Hello, Everyone! So, I’ve been weighing under 160 for 3 days in a row now. I really want to get down to at least 155, so I’m within normal range. I also got a fitbit today so I can do challenges with my friends. There’s nickel in the band and I’m so friggin itchy. I got the charge 2 because it has guided breathing. I actually like the guided breathing with the watch. Probably because it gives me an excuse to play with my new toy.
I’ve been having a lot of little flashbacks lately. I want to call them mini flashes. They only last a moment and then I’m stuck with the feelings for a while after.

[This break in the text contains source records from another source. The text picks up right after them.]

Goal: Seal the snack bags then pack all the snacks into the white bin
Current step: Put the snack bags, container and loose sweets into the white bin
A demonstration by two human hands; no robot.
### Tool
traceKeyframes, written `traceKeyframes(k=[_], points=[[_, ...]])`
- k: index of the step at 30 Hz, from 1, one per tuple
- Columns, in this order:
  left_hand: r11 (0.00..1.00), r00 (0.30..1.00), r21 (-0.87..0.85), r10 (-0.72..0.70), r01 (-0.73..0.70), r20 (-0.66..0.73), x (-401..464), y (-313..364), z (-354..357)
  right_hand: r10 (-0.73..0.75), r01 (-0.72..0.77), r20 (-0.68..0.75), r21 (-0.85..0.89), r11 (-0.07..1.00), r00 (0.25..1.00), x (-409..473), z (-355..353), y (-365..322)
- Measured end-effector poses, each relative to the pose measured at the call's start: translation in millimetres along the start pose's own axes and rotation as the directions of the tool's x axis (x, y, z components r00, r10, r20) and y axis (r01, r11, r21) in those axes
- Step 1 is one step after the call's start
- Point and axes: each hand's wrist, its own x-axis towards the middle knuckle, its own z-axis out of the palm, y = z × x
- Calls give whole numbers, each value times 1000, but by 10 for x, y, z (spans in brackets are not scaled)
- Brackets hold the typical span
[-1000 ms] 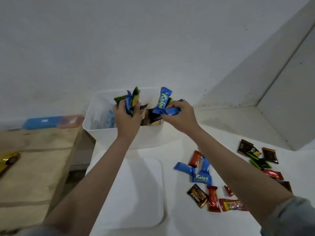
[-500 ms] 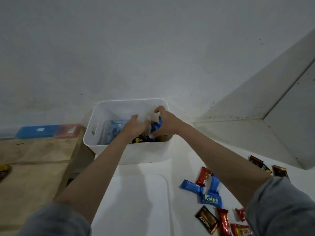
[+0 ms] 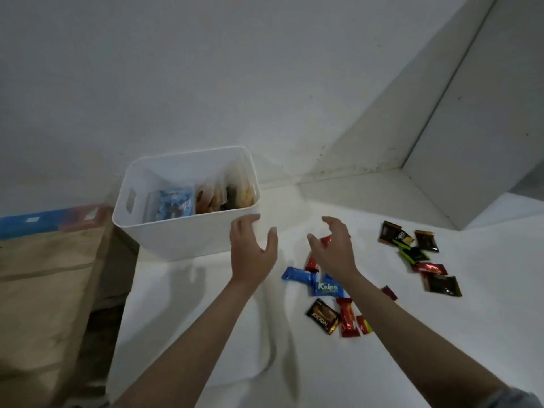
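Both the left hand and right hand hover released, fingers loosely spread, holding nothing. They hang between the white plastic bin and the loose foil-wrapped snacks, apparently poised to gather more.

A plain white wall fills the far side, scuffed and faintly stained low down where it meets the white table. On the right a pale grey panel slants in, with dark specks along the seam at its foot. To the left, lower than the table, sits a brown wooden surface with a dark gap between them. Along its far edge lies a blue and red strip. The light is dim and even.
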Motion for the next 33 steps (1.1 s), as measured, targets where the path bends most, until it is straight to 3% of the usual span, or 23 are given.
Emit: traceKeyframes(k=[5, 9, 12, 15, 21, 25, 27, 30, 33], points=[[986, 947, 151, -119, 76, 300, -987, -39, 575, 179, -217, -143, -326, 920, 973, -546, -589, 1165], [894, 801, 428, -353, 137, 482, -1478, -45, 989, 353, -385, -159, -483, 787, 922, -647, -1070, 1766], [823, 735, 548, -465, 152, 494, -1672, -12, 1324, 419, -451, -184, -511, 732, 889, -458, -1377, 2093], [769, 766, 617, -495, 168, 409, -1704, 46, 1642, 426, -453, -184, -541, 709, 886, -96, -1572, 2326], [678, 801, 698, -540, 231, 259, -1276, -57, 2046, 333, -217, 57, -653, 725, 941, 800, -1608, 2552], [667, 828, 730, -488, 150, 276, -1053, -175, 2176, 239, -28, 195, -717, 696, 951, 1167, -1433, 2531], [704, 886, 698, -399, 132, 235, -1019, -201, 2235, 136, 52, 212, -697, 715, 968, 1231, -1362, 2540], [745, 962, 660, -240, 97, 130, -1009, -219, 2293, -157, 194, 115, -654, 731, 981, 1161, -1291, 2561], [778, 979, 628, -149, 30, 139, -985, -210, 2335, -295, 303, 126, -654, 693, 947, 1097, -1262, 2535]])
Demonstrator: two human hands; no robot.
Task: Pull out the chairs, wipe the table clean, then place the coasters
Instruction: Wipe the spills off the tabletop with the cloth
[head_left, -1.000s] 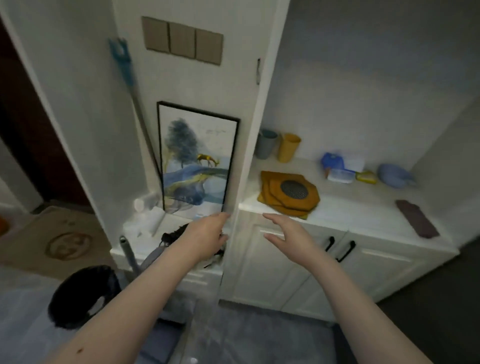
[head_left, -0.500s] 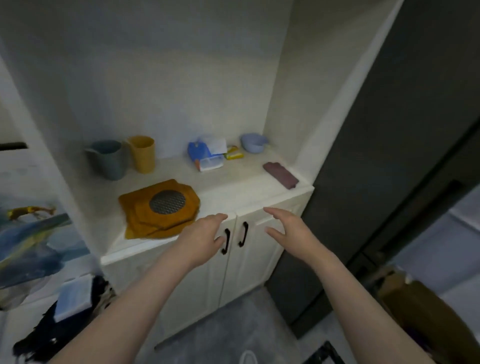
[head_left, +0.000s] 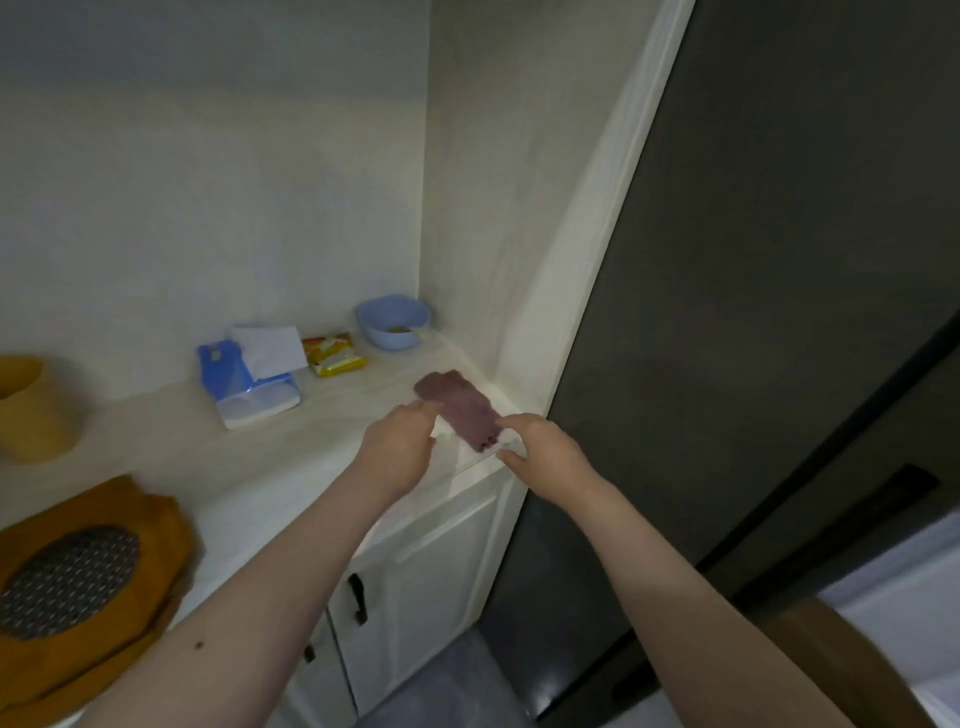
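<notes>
At a white cabinet counter (head_left: 291, 467) set in a wall niche, we reach both hands to a folded maroon cloth (head_left: 460, 408) lying near the counter's front right corner. Our left hand (head_left: 397, 449) has its fingers extended toward the cloth's left edge, fingertips at or just beside it; we cannot tell if they grip. Our right hand (head_left: 540, 454) has finger and thumb spread slightly apart at the cloth's near end, touching it, not clearly closed on it. The orange coasters (head_left: 109, 587) sit stacked at the counter's left, a dark mesh disc (head_left: 67, 577) on top. Behind stand a yellow cup (head_left: 31, 410), a blue tissue pack (head_left: 249, 379), a snack packet (head_left: 332, 353) and a blue bowl (head_left: 392, 322).
</notes>
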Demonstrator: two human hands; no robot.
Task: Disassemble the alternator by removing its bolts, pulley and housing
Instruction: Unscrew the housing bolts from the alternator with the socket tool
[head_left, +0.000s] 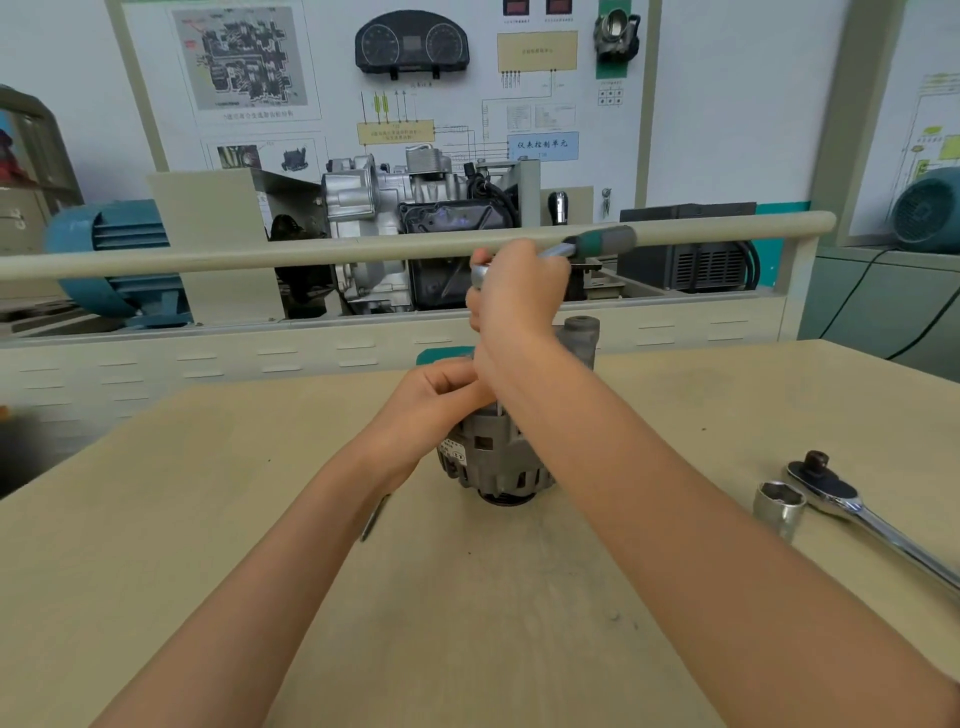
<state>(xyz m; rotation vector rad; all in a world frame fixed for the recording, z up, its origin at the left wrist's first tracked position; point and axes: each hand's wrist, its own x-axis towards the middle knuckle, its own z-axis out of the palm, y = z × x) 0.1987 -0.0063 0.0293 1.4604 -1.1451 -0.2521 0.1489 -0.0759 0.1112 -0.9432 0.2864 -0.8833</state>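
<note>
Head view showed the alternator (496, 457) standing mid-table (208, 519). The left hand (431, 397) curled its fingers around the top of its housing. The right hand (514, 291) gripped a ratchet (597, 244) (green-handled) above it. A second ratchet (852, 504) and socket (779, 506) lay well to the right.

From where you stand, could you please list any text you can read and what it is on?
"仪表控制单元": blue label on the wall board.
Caption under the board's grey diagram: blurred, unreadable.
Yellow boxes on the board: print too small.
Sticker on the alternator: too small to read.
</note>
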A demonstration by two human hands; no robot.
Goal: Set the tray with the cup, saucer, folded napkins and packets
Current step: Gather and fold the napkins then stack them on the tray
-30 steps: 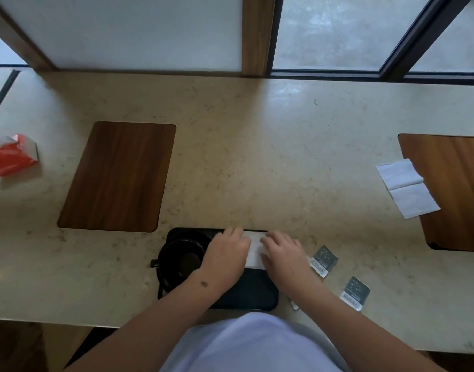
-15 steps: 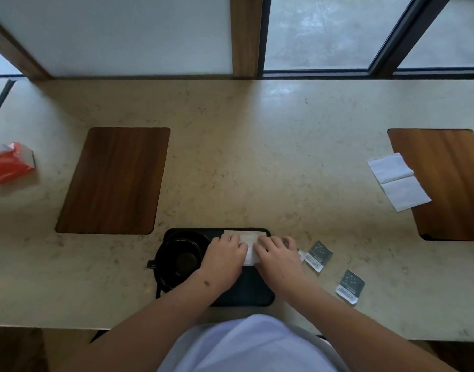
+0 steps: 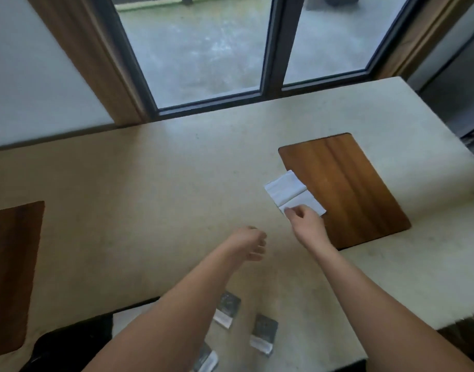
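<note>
The black rectangular tray [image 3: 77, 336] lies at the lower left of the frame on the pale stone surface [image 3: 155, 189], mostly hidden by the left forearm, with a white folded napkin [image 3: 125, 319] partly visible on it; three small grey foil packets [image 3: 227, 310] lie on the surface just right of the tray, near the bottom centre; above them the left hand [image 3: 250, 244] hovers mid-frame, its fingers [image 3: 257, 253] loosely curled and holding nothing; to the right, the right hand [image 3: 305, 222] pinches the near edge of a second white folded napkin [image 3: 289, 190], which lies partly on a brown wooden inlay panel [image 3: 345, 189].
</note>
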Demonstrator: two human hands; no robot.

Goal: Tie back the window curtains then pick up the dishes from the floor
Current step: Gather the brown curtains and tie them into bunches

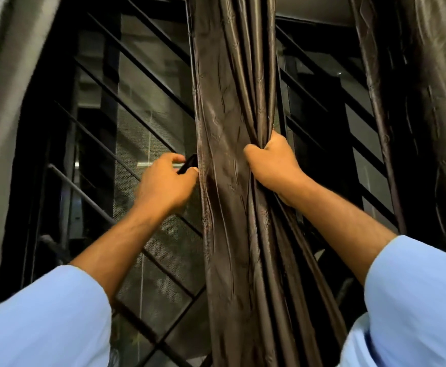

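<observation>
While the right hand point(272, 162) was clenched round the gathered brown curtain point(232, 128), its fingers buried in the folds, the cloth above and below that fist was drawn into one narrow bunch, which looked to be the point of the grip: to keep the fabric bundled so a tie could go round it. Just across the bunch from that fist, the left hand point(167, 181) pinched a small dark strap point(190, 163) between thumb and fingertips, right against the near edge of the curtain. I judged this strap to be the tie-back, held level with the other fist so it could be passed round the bundle there, though how it was fixed, and whether it already ran behind the cloth, could not be told. Beyond the left hand stood the window bars point(126, 109) and a mesh screen point(147, 144). Far out past the right hand hung a second curtain point(423, 115), loose and not yet tied. No dishes and no floor were in view, so that part of the task seemed untouched
</observation>
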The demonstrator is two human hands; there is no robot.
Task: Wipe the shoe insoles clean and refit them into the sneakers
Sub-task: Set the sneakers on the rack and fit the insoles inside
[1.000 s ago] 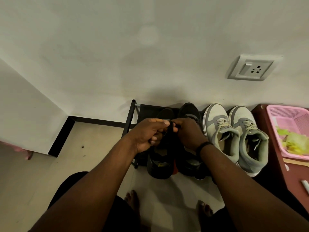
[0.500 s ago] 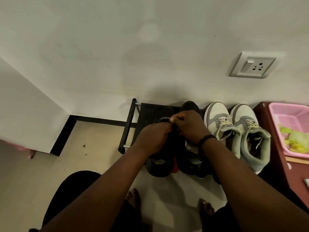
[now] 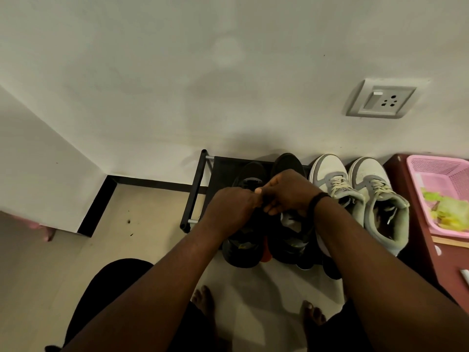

There was a creeper that was at the library and then at the store who followed me and kept bothering me. He had honked at me when I was walking and he was driving a van. It scared me. I had anxiety attack but not a full blown panic attack. It was close though. In the store. It was surreal.
Like, even now, I’m pretty much just zoned.
Did you guys know that part of exposure therapy is repeating, in detail, the trauma over and over and over and over and over and over and over and over again? Did you also know that I suck and verbalizing things? Especially that. And when I close my eyes right now, I have a hard time.
Blech. Of course, I’ve been up since 2 in the fucking morning. I could just be really vulnerable to being activated. My head hurts right now and I’m sick of everything.